■ Prompt ■
Transcribe the data that follows in full. Leave out the pictures.

Segment Open

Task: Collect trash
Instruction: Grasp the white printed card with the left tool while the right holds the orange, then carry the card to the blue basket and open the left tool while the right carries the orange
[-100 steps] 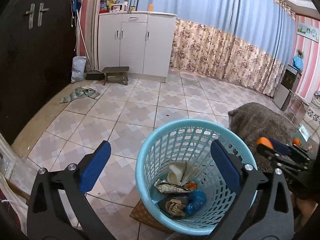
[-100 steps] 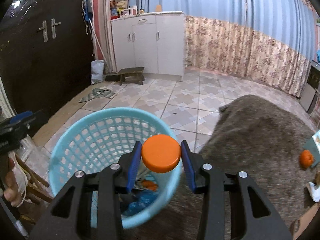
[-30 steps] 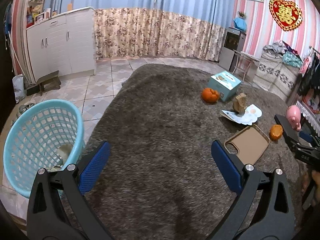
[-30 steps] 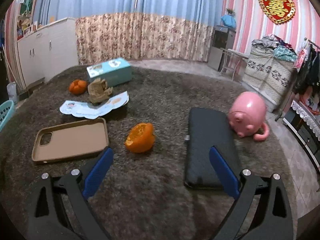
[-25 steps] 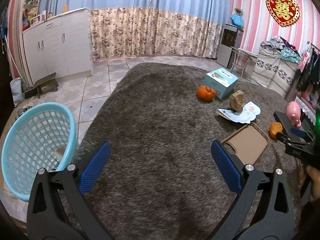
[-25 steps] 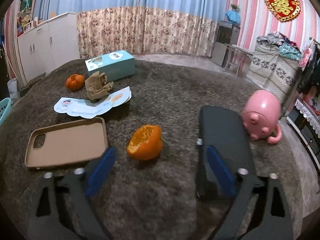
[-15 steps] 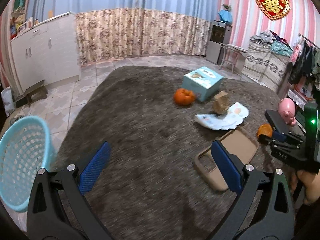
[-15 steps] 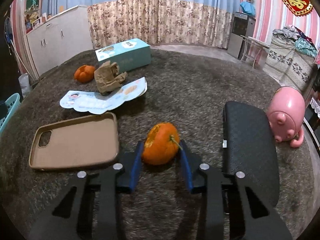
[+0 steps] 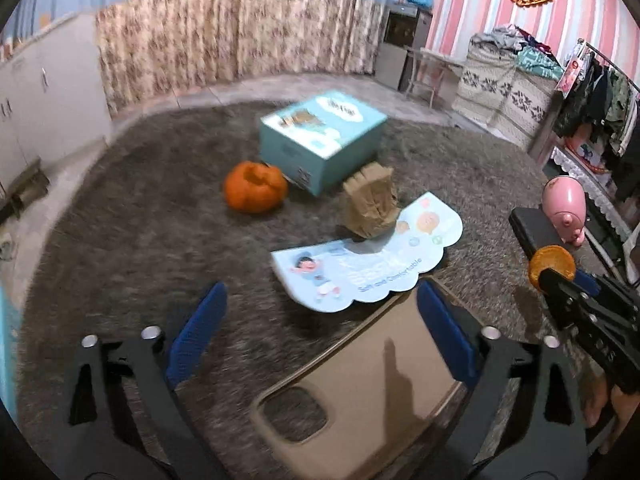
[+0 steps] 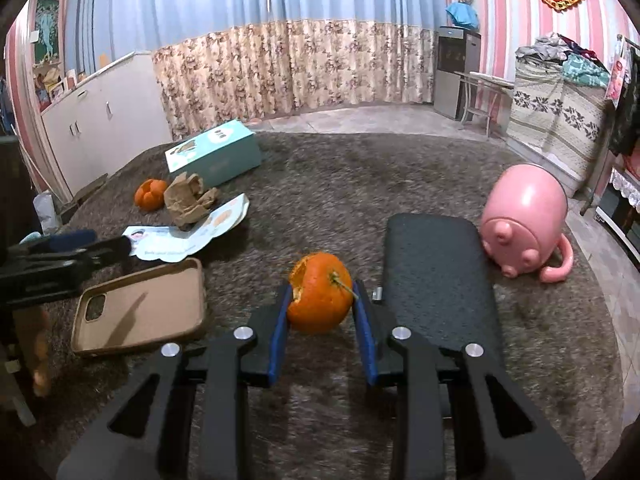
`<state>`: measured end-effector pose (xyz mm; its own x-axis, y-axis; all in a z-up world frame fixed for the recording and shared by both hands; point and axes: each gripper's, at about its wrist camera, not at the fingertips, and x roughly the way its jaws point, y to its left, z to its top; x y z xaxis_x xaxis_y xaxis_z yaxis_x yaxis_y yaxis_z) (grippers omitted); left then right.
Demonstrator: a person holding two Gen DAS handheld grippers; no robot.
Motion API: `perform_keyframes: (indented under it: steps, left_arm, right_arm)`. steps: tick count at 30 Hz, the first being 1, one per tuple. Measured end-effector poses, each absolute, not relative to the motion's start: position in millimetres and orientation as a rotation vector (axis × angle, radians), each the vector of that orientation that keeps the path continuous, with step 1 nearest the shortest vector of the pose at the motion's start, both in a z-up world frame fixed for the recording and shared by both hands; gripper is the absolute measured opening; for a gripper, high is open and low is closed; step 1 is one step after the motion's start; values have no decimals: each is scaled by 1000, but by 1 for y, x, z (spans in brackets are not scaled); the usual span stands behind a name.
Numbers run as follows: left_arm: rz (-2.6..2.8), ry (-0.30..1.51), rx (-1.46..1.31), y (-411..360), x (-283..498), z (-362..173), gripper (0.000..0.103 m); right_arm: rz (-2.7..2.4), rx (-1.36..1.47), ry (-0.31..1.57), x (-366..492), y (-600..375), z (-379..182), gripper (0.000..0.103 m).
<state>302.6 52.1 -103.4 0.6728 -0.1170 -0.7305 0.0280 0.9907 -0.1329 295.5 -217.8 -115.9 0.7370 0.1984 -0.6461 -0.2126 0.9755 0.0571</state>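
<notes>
A: Step? Right hand-held gripper (image 10: 320, 312) has its blue pads pressed on both sides of the orange peel (image 10: 320, 292), jaws closing the last bit. The peel sits at rug (image 10: 320, 184) level, between the tan phone case (image 10: 140, 306) and the black pad (image 10: 434, 276). So the grasp is made, no lift yet.

B: Left one?

A: Left hand-held gripper (image 9: 322, 328) is wide but its jaws are closing, nothing between them. It hangs over the phone case, aimed at the leaflet (image 9: 368, 260) and the crumpled brown paper (image 9: 370, 204).

B: Next?

A: My guess: lift the peel clear and carry it to a bin, none in view. Other trash left: the second peel (image 9: 255, 192) by the teal box (image 9: 320, 136).
</notes>
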Motion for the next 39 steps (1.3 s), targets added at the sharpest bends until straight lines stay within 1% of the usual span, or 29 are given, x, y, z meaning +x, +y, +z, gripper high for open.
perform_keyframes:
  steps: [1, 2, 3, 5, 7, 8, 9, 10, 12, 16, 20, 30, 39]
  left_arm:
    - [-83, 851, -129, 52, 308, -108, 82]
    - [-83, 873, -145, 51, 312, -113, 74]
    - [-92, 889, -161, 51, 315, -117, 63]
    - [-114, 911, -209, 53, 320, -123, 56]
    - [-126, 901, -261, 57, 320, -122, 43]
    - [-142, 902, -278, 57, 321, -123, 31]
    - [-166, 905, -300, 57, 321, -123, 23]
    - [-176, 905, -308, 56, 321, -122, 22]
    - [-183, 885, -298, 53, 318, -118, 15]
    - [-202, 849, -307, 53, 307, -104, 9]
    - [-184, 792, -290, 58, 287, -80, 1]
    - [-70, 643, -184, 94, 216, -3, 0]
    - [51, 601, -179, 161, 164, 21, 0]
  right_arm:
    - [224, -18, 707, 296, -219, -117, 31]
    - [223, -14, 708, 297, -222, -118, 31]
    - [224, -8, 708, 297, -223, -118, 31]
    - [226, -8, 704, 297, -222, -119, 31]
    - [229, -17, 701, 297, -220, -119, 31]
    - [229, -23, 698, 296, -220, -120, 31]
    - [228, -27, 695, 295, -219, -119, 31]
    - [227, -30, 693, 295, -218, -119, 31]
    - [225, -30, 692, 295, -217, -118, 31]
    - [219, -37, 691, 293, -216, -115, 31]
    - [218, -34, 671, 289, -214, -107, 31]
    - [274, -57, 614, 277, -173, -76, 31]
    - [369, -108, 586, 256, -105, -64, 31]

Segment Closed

■ Your response ■
Task: Collect trash
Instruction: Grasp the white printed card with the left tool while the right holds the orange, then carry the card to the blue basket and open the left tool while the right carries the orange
[-100 steps] 
[-100 steps] 
[-30 steps] 
[-30 steps] 
[-25 steps] 
[-25 steps] 
[-15 steps] 
[-15 steps] 
[+0 steps] 
[+0 steps] 
`<state>`: measured end-effector pose (xyz mm; its own x-axis, y-axis; all in a z-up world frame fixed for the recording and shared by both hands; point and axes: each gripper's, at about its wrist camera, not at the fingertips, and x roughly the way its jaws point, y to its left, z to its top; x y z xaxis_x xaxis_y xaxis_z yaxis_x yaxis_y yaxis_z) (grippers omitted); left then right.
Demonstrator: a person holding two Gen DAS handheld grippers; no robot.
Motion API: `perform_keyframes: (indented under it: steps, left_arm, right_arm)`. steps: tick count at 30 Hz, the first being 1, one per tuple. Measured end-effector poses, each absolute, not relative to the motion's start: position in millimetres and orientation as a rotation vector (axis × angle, radians), each the vector of that orientation that keeps the path continuous, with step 1 nearest the shortest vector of the pose at the motion's start, both in a z-up world frame fixed for the recording and shared by both hands; gripper is the absolute measured opening; for a gripper, high is open and low is closed; step 1 is one step after the motion's start; values have no decimals: each is scaled by 1000, but by 1 for y, x, z (spans in brackets are not scaled); the usual span stands behind a name.
Numbers run as follows: left_arm: rz (-2.6..2.8), ry (-0.30..1.51), rx (-1.46..1.31), y (-411..360), x (-283..498), z (-362..173), gripper (0.000..0.103 m); right_arm: rz (-2.7..2.4), rx (-1.36..1.47), ry (-0.31..1.57), x (-366..492), y (-600..375), z (-379..182), gripper (0.000..0.103 m).
<state>302.6 52.1 -103.4 0.6728 -0.1170 -0.7305 0.0280 0.9907 -0.1329 295.5 -217.8 -115.9 0.7370 0.1984 -0.6461 -0.2126 0.9755 0.0571</state>
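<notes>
A: Step? Right hand-held gripper (image 10: 320, 312) has its blue pads pressed on both sides of the orange peel (image 10: 320, 292), jaws closing the last bit. The peel sits at rug (image 10: 320, 184) level, between the tan phone case (image 10: 140, 306) and the black pad (image 10: 434, 276). So the grasp is made, no lift yet.

B: Left one?

A: Left hand-held gripper (image 9: 322, 328) is wide but its jaws are closing, nothing between them. It hangs over the phone case, aimed at the leaflet (image 9: 368, 260) and the crumpled brown paper (image 9: 370, 204).

B: Next?

A: My guess: lift the peel clear and carry it to a bin, none in view. Other trash left: the second peel (image 9: 255, 192) by the teal box (image 9: 320, 136).
</notes>
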Motion for the next 39 steps (1.3 s), targets added at the sharpest bends until straight lines stay within 1% of the usual span, or 29 are given, x, y, z meaning +x, +y, +z, gripper high for open.
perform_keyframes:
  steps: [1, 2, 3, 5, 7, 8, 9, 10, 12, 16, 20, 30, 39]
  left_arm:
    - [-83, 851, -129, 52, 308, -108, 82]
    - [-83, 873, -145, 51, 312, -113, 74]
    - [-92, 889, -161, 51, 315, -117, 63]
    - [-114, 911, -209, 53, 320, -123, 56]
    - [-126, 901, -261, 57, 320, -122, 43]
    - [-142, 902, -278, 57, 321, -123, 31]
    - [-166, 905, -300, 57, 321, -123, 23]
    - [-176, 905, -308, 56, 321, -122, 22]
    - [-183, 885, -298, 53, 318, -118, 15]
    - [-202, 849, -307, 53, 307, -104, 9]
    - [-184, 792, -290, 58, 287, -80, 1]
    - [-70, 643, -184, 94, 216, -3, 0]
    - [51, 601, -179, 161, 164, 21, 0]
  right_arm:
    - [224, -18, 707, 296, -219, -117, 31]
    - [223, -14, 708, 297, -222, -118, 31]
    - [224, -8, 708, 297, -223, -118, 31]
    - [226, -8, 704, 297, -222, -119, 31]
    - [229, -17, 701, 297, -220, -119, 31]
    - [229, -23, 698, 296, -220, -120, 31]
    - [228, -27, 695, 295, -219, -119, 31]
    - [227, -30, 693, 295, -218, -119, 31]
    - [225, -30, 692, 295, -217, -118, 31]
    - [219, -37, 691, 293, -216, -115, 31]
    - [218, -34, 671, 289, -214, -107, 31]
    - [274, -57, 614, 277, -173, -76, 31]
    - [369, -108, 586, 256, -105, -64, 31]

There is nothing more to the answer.